More than 1700 contributors have sent us over 25,000 records over the past 10 years. This information has helped outline basic distributions of individual herp species within Vermont. Our database now contains over 32,000 records. While this number is impressive there are still many gaps to fill, especially for the less common species.
If you look at the maps in the atlas, we suspect that many of you will know of species that are not reported from your area. Hopefully as you become aware of how valuable your field sightings are, you will take a couple of minutes to fill out a report the next time you find a reptile or amphibian. We have search, documentation, and photography tips to help you.

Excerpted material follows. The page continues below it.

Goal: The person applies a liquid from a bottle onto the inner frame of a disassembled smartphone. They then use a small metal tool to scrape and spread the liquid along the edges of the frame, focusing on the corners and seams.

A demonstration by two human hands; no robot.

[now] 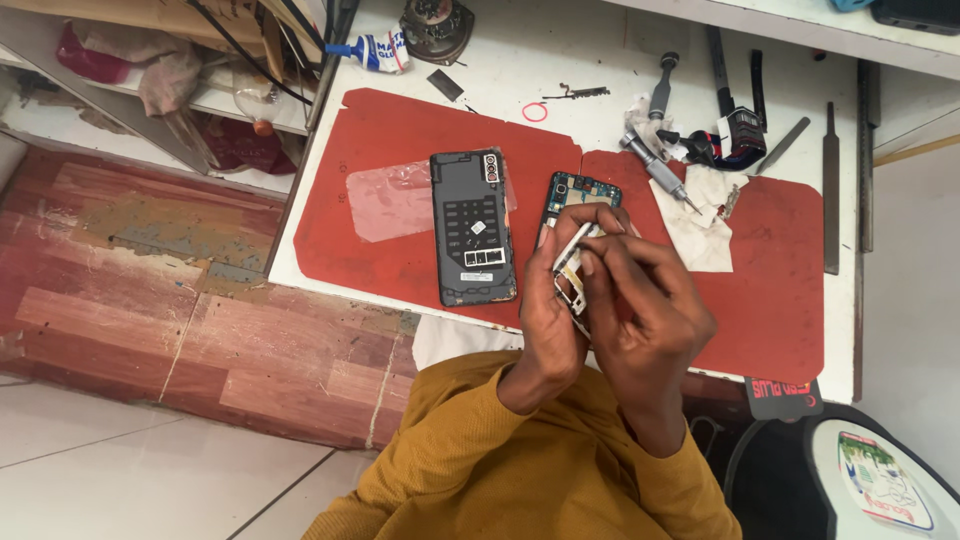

Most individuals have quietly taken the time to report those reptiles and amphibians that they see at home or while in the field. Many important discoveries occur just by being in the right place at the right time. A great deal of useful information can be obtained from just reporting road-killed reptiles and amphibians. People interested in local history can help by finding old newspaper reports of reptiles and amphibians or locating references in town documents or local histories.
We would love to see town Conservation and Planning Commissions organize surveys to determine what species they were the stewards of and where the critical habitat was located in their towns. Schools and college classes have contributed records, organized surveys, and built curricula around amphibians and reptiles. Some academics have directed undergraduate research and literature searches.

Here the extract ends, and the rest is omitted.